Instructions for the task:
What lines in the following entries hold the word "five"? Copy each one.
---------- Records for the task ----------
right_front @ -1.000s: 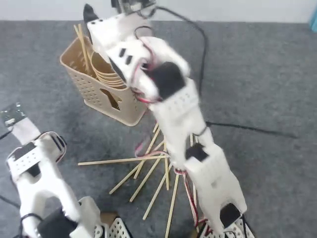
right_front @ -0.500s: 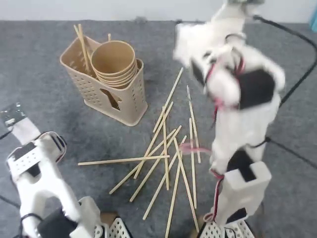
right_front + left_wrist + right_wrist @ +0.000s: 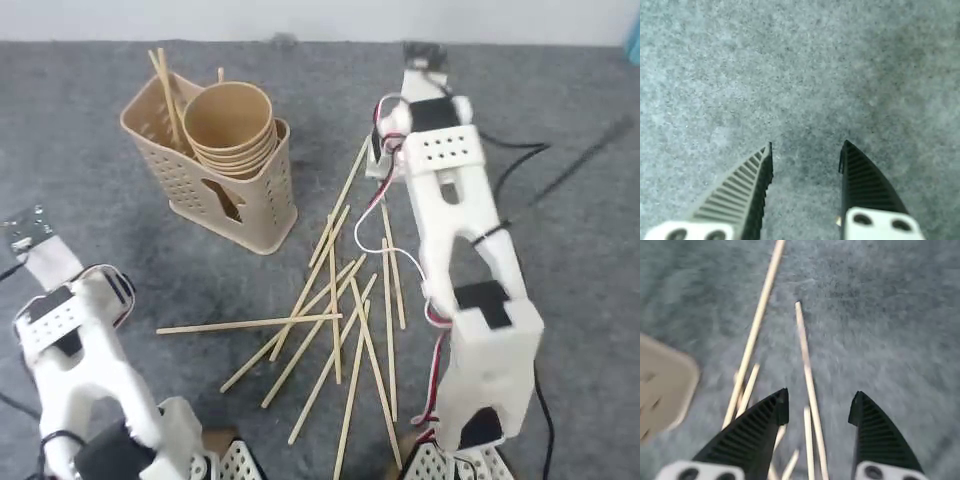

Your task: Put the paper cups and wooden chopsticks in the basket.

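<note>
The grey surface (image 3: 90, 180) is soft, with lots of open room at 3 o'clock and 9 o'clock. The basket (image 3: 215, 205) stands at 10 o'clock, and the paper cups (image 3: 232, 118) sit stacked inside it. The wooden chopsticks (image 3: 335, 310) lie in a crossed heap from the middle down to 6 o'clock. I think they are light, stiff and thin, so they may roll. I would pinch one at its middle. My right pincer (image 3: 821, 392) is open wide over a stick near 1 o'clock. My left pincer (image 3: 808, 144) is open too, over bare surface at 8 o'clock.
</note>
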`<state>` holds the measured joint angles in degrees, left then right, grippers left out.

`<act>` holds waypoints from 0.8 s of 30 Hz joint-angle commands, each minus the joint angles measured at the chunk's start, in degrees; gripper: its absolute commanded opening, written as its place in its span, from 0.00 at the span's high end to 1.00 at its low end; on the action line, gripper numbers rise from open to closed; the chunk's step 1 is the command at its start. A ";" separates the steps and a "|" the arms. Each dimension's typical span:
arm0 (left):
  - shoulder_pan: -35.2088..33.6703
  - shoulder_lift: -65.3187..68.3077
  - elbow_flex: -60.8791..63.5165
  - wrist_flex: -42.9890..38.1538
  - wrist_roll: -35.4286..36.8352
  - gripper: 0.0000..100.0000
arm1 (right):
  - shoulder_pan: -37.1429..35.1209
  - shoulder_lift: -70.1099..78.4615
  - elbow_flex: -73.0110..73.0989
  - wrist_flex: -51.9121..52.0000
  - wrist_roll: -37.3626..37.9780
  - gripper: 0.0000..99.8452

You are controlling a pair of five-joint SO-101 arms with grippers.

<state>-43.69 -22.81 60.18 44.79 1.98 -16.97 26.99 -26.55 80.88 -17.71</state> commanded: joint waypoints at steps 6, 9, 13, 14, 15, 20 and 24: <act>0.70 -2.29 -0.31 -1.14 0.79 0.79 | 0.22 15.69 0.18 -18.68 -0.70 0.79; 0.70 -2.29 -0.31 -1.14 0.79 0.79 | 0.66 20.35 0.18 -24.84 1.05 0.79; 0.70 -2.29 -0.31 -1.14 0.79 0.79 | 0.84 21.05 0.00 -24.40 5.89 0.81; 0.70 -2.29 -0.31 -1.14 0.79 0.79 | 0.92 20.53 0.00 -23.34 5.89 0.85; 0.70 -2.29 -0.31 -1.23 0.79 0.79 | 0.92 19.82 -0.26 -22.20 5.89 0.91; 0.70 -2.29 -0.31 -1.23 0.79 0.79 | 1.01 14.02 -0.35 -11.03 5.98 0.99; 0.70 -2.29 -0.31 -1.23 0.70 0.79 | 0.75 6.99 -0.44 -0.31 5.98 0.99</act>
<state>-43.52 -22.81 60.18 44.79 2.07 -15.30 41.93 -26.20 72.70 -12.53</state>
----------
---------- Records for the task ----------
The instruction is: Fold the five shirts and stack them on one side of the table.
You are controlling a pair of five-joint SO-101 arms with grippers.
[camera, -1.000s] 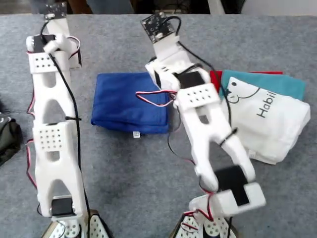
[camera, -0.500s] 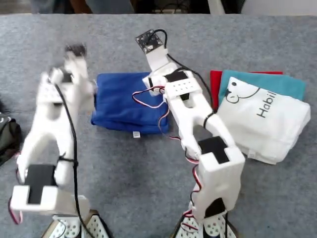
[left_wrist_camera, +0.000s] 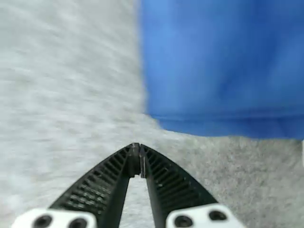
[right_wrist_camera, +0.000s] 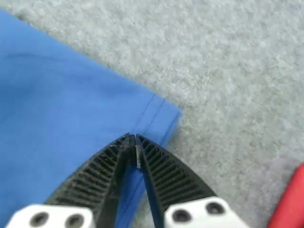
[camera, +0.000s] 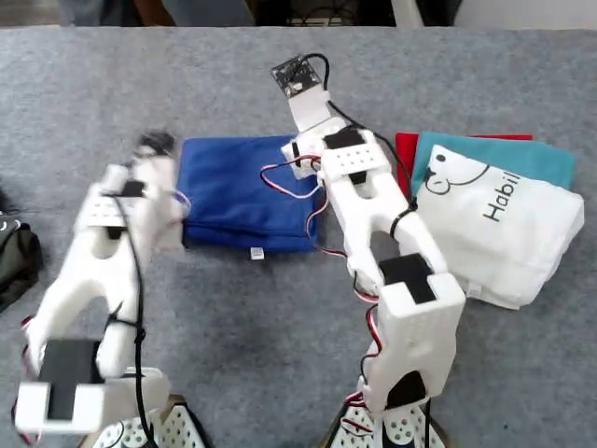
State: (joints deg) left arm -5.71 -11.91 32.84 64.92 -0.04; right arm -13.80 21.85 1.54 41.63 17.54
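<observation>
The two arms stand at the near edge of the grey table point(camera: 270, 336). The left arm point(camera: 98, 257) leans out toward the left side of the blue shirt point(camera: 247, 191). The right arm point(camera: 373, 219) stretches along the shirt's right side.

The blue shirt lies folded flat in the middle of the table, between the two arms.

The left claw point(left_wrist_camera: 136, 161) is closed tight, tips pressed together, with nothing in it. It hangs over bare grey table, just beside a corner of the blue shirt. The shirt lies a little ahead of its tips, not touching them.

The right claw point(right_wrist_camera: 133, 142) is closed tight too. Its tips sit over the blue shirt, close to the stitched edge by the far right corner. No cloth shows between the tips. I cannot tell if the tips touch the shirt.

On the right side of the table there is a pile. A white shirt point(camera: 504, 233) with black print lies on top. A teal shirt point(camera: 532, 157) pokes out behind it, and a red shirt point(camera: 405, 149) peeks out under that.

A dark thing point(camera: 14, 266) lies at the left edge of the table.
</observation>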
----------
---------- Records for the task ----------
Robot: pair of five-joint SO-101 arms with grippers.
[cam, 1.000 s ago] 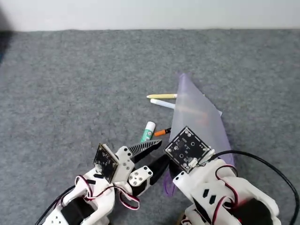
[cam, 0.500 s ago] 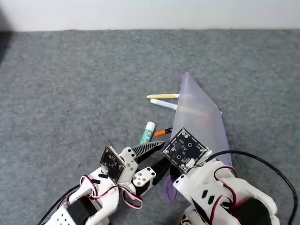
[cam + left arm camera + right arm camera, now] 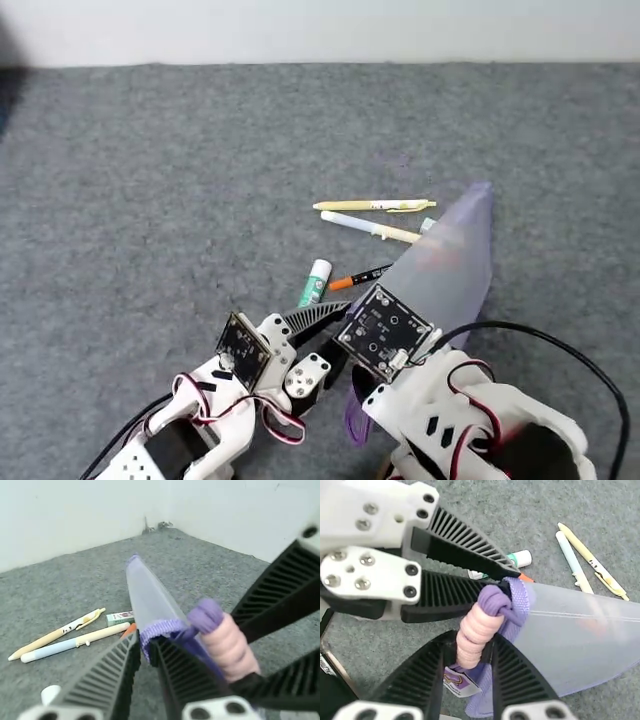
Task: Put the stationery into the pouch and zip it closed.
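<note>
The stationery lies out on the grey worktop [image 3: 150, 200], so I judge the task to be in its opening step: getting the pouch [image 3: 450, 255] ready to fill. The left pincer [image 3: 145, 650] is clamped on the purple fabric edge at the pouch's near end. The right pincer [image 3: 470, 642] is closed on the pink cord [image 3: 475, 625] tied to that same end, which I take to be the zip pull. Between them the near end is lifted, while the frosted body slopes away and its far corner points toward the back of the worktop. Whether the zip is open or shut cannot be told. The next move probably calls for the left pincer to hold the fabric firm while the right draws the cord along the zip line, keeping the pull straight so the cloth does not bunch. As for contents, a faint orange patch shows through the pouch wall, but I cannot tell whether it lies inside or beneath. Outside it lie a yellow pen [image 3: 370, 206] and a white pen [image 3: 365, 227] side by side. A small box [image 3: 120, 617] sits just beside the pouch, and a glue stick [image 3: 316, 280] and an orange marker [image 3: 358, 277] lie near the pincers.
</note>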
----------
Written answer:
You are controlling a pair of five-joint SO-101 arms with grippers.
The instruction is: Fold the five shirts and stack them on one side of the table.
You are controlling a pair of five-joint SO-101 arms with grippers.
Robot: pair of five-joint SO-101 arms with grippers.

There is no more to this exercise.